▸ **ABOUT THIS TASK**
For the material that follows, state how many lines contain the word "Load", and add nothing.

▸ **SUPPLIED INFORMATION**
************
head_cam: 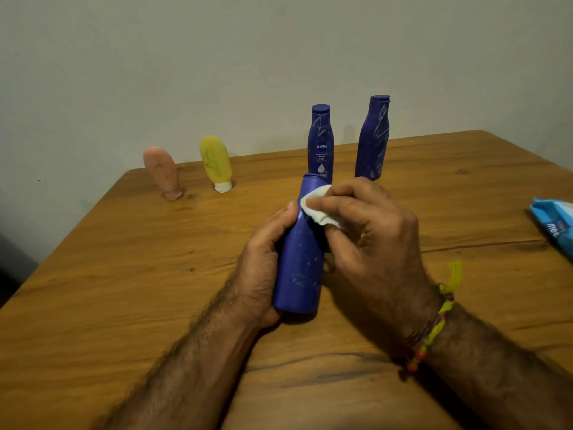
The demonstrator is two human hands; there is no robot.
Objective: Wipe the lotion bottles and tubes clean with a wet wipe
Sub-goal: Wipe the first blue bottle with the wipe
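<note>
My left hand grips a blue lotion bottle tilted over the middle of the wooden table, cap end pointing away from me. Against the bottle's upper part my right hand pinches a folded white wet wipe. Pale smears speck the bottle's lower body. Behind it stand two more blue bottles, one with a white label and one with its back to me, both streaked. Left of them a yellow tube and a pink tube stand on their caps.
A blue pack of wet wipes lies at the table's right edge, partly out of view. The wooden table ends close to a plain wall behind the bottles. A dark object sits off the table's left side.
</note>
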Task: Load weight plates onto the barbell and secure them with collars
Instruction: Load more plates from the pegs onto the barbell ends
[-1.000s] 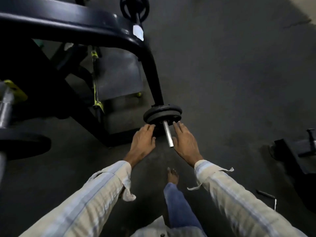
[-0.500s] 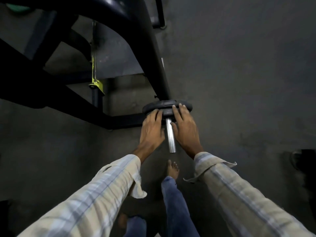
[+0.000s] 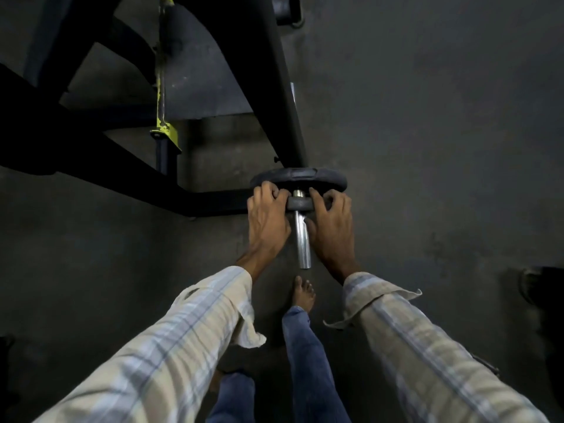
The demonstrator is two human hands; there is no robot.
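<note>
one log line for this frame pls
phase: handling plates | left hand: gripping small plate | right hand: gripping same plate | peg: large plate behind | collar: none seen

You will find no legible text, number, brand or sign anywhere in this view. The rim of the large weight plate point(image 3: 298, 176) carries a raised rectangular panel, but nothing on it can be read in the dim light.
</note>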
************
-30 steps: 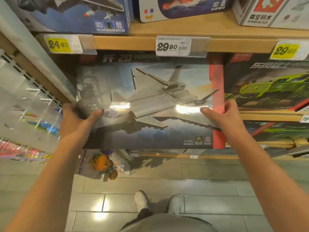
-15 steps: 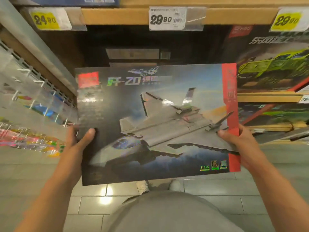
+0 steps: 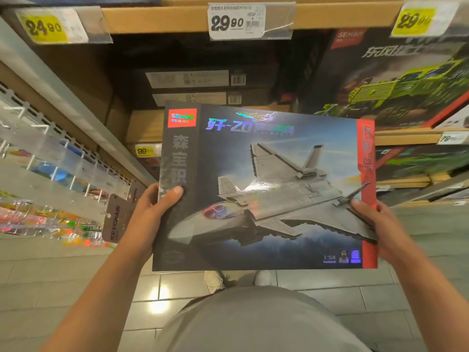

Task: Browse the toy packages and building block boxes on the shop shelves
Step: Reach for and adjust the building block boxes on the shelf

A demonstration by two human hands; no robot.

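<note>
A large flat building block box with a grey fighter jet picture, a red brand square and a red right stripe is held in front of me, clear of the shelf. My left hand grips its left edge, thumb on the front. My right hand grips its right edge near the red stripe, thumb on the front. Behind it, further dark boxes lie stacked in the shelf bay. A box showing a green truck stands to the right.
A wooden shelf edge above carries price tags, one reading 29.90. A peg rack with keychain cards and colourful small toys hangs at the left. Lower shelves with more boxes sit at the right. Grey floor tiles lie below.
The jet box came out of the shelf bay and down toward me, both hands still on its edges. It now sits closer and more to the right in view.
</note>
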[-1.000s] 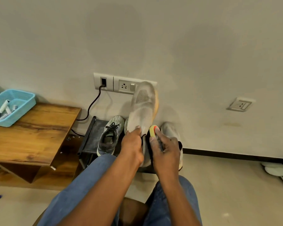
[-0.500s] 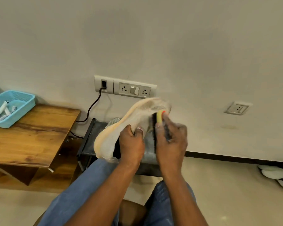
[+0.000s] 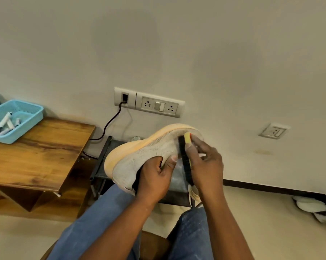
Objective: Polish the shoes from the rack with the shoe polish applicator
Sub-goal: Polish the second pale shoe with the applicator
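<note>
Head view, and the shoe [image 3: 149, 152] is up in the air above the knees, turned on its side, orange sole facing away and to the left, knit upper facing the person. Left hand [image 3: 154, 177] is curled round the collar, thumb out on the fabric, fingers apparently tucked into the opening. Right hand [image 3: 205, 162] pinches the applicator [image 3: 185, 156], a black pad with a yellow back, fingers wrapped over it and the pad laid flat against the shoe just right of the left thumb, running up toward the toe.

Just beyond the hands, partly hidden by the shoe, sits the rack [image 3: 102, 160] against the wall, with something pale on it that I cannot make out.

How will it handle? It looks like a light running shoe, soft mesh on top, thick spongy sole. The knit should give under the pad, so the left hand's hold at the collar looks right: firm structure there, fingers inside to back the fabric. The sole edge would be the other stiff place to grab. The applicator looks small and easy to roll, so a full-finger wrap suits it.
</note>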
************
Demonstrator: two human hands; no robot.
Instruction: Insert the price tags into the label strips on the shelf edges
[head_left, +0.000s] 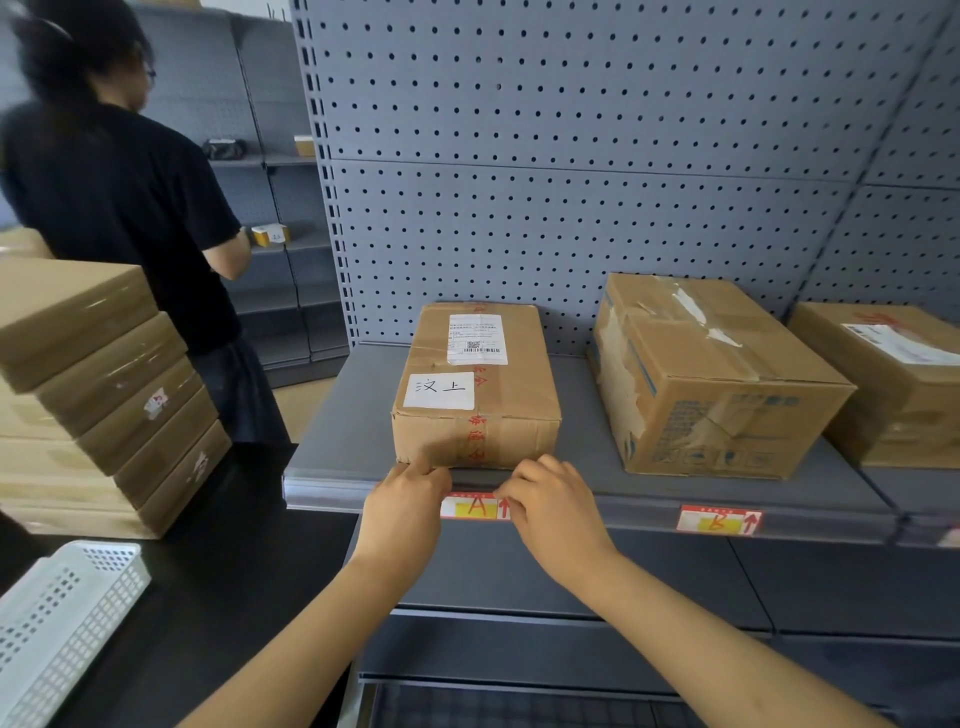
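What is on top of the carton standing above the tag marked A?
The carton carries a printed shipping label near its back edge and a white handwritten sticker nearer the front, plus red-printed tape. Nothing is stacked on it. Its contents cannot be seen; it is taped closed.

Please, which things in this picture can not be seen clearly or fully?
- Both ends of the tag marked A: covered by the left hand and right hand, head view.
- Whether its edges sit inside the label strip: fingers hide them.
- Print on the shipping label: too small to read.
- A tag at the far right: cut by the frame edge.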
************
▸ **REPLY TO THE EXERCISE**
2